You can also use the alias 'latin1' instead of 'ISO-8859-1'.

In [2]:
import pandas as pd
titanic_survival = pd.read_csv("titanic_survival.csv", encoding = "latin1")
col_names = titanic_survival.columns.tolist()
print(col_names)
titanic_survival.head(3)

['pclass', 'survived', 'name', 'sex', 'age', 'sibsp', 'parch', 'ticket', 'fare', 'cabin', 'embarked', 'boat', 'body', 'home.dest']


Unnamed: 0,pclass,survived,name,sex,age,sibsp,parch,ticket,fare,cabin,embarked,boat,body,home.dest
0,3,0,"Abbing, Mr. Anthony",male,42.0,0,0,C.A. 5547,7.55,,S,,,
1,3,0,"Abbott, Master. Eugene Joseph",male,13.0,0,2,C.A. 2673,20.25,,S,,,"East Providence, RI"
2,3,0,"Abbott, Mr. Rossmore Edward",male,16.0,1,1,C.A. 2673,20.25,,S,,190.0,"East Providence, RI"

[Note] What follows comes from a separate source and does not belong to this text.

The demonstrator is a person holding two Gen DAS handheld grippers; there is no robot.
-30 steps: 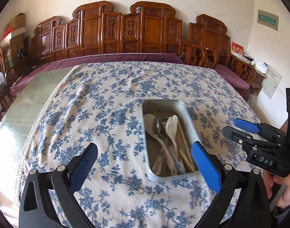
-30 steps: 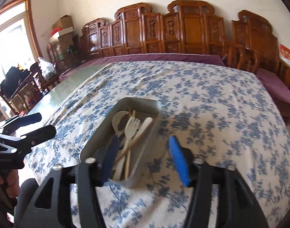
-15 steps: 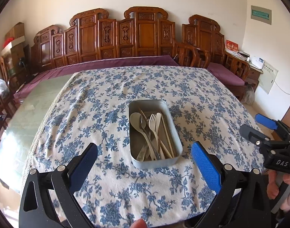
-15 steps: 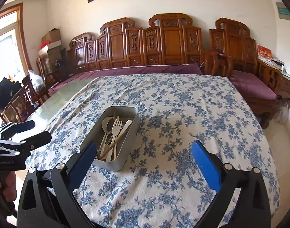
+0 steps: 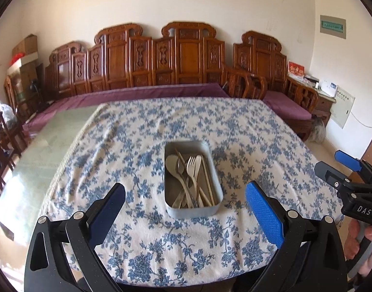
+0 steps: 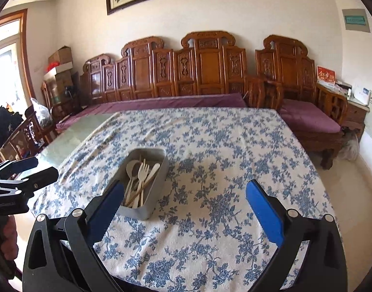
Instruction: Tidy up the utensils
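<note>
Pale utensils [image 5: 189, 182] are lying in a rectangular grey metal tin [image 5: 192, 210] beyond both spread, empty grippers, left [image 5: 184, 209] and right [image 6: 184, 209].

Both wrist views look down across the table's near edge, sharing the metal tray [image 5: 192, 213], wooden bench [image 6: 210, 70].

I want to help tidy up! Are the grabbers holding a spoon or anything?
No. Both the left gripper and right gripper are open and empty.
</note>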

Each row contains information for a specific Titanic passenger.
Here are the first few rows of the dataset:

Lets take a closer look at a few of the key columns:

    pclass -- The passenger's cabin class from 1 to 3 where 1 was the highest class
    survived -- 1 if the passenger survived, and 0 if they did not.
    sex -- The passenger's gender
    age -- The passenger's age
    fare -- The amount the passenger paid for their ticket
    embarked -- Either C, Q, or S, to indicate which port the passenger boarded the ship from.

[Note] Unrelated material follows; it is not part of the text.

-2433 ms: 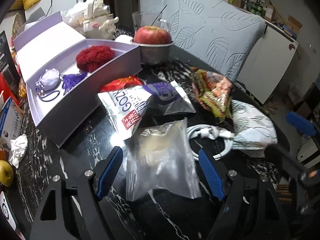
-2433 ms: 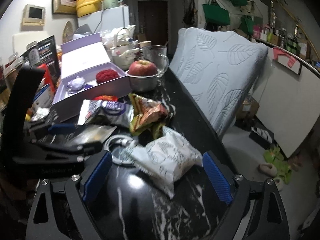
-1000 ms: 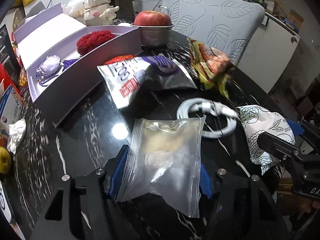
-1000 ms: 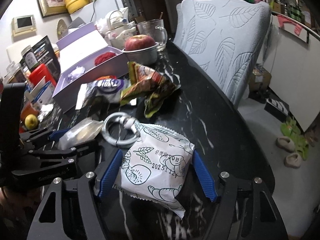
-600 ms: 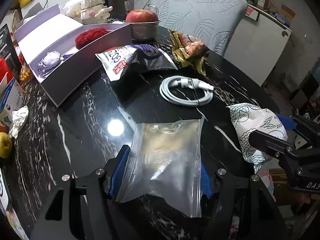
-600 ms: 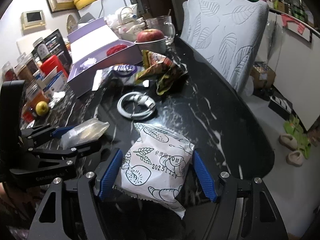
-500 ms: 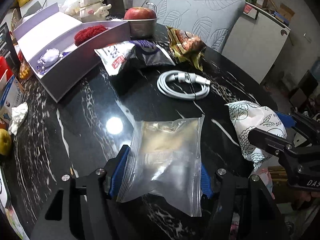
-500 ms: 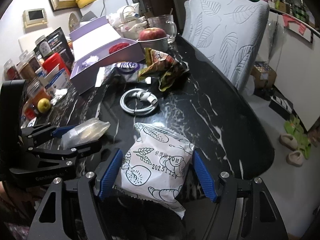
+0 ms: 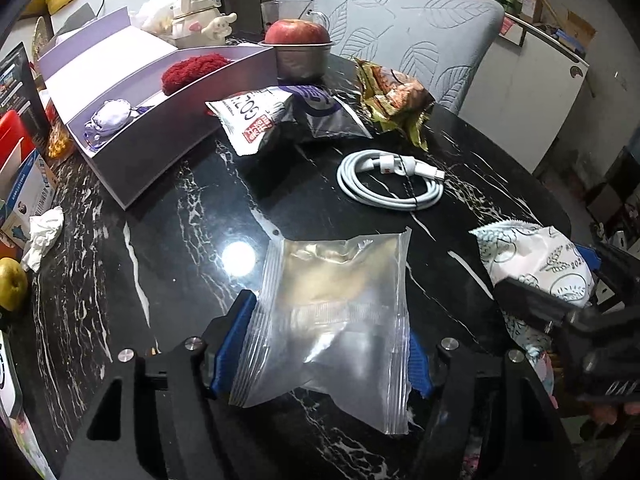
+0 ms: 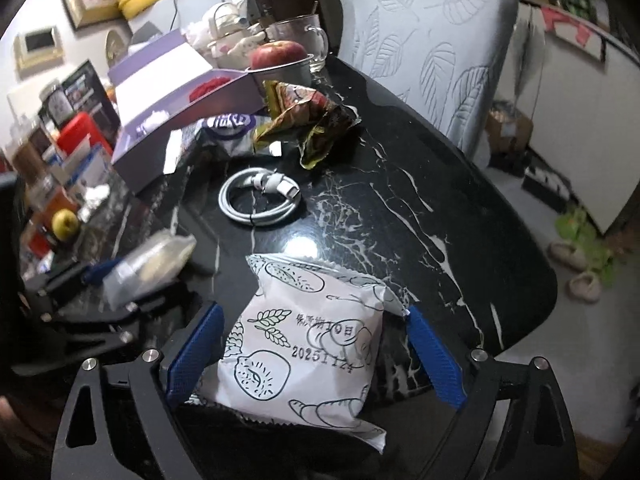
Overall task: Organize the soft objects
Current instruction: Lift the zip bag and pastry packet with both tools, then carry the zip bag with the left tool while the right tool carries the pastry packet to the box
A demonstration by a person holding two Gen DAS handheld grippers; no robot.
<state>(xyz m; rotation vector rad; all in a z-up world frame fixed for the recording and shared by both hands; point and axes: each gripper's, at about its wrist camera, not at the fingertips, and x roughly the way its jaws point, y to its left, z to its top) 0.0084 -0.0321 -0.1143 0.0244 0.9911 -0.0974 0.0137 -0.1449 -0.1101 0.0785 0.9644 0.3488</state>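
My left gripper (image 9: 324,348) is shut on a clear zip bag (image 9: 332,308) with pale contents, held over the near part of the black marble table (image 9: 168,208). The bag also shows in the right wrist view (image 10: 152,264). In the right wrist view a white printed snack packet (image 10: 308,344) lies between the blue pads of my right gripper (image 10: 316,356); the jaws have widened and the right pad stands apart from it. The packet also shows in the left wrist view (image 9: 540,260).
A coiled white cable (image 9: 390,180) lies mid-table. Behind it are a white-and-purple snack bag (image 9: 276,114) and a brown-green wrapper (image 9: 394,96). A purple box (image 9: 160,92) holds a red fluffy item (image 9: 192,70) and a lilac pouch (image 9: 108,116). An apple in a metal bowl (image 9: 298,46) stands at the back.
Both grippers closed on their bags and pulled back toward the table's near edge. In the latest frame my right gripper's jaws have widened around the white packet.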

Many of the columns, such as age and sex, have missing values.

## Missing data

Missing data can take a few different forms:

    - In Python, the None keyword and type indicates no value.
    - The Pandas library uses NaN, which stands for "not a number", to indicate a missing value.

In general terms, both NaN and None can be called null values.

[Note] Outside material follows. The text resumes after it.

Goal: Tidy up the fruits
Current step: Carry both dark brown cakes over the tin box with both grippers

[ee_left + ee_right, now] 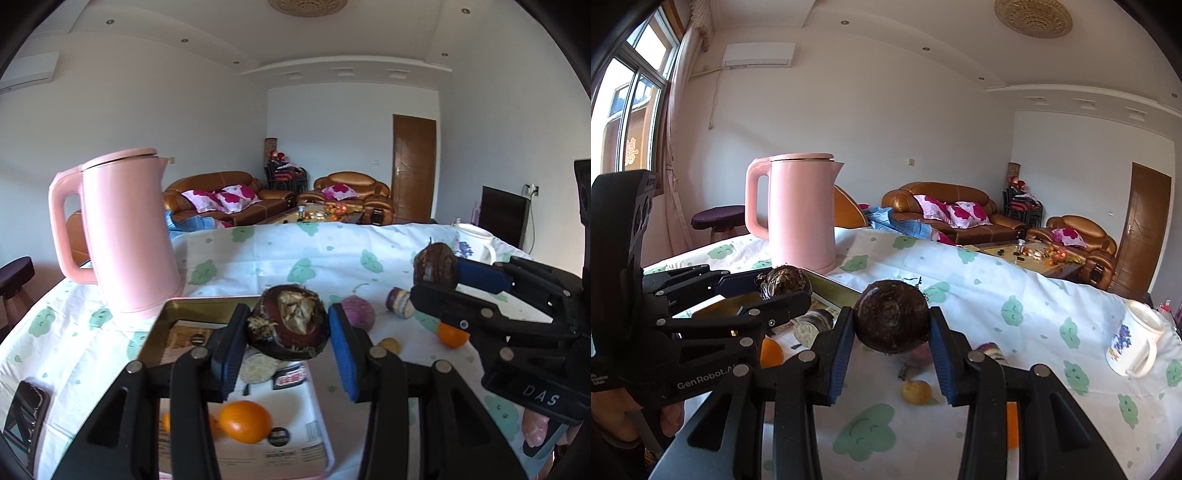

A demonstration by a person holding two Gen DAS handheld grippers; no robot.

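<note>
Evidently each gripper clamps one dark, husky fruit: left gripper (pixel 284 334) on the torn-topped one (pixel 290 326), right gripper (pixel 892 330) on the round one (pixel 892 319); both look firm and light, best held across the middle.

Setting: home living room. Evidence: brown leather sofa (pixel 945 210) with floral cushions (pixel 951 213), matching armchair (pixel 1078 236), low coffee table (pixel 1030 254) carrying small items, wooden door (pixel 1143 229), wall air conditioner (pixel 759 54), curtained window (pixel 631 99). Desk under a cloud-print cloth (pixel 1015 295) holds a pink electric kettle (pixel 798 210) and a mug (pixel 1134 341).
</note>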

If we want to see which values are NaN, we can use the pandas.isnull() function which takes a pandas series and returns a series of True and False values, the same way that NumPy did when we compared arrays.

In [3]:
sex = titanic_survival["sex"]
sex_is_null = pd.isnull(sex)

We can use this resultant series to select only the rows that have null values.

In [4]:
sex_null_true = sex[sex_is_null]
titanic_survival[sex_is_null]

Unnamed: 0,pclass,survived,name,sex,age,sibsp,parch,ticket,fare,cabin,embarked,boat,body,home.dest


**Instruction:**

- Count how many values in the "age" column have null values:
    - Use pandas.isnull() on age variable to create a Series of True and False values.
    - Use the resulting series to select only the elements in age that are null, and assign the result to age_null_true
- Assign the length of age_null_true to age_null_count.
    - Print age_null_count to see how many null values are in the "age" column.



In [5]:
age = titanic_survival["age"]
# Series of age is null contains either True or False
age_is_null = pd.isnull(age)

# DataFrame of age is null 
df_age_null = titanic_survival[age_is_null]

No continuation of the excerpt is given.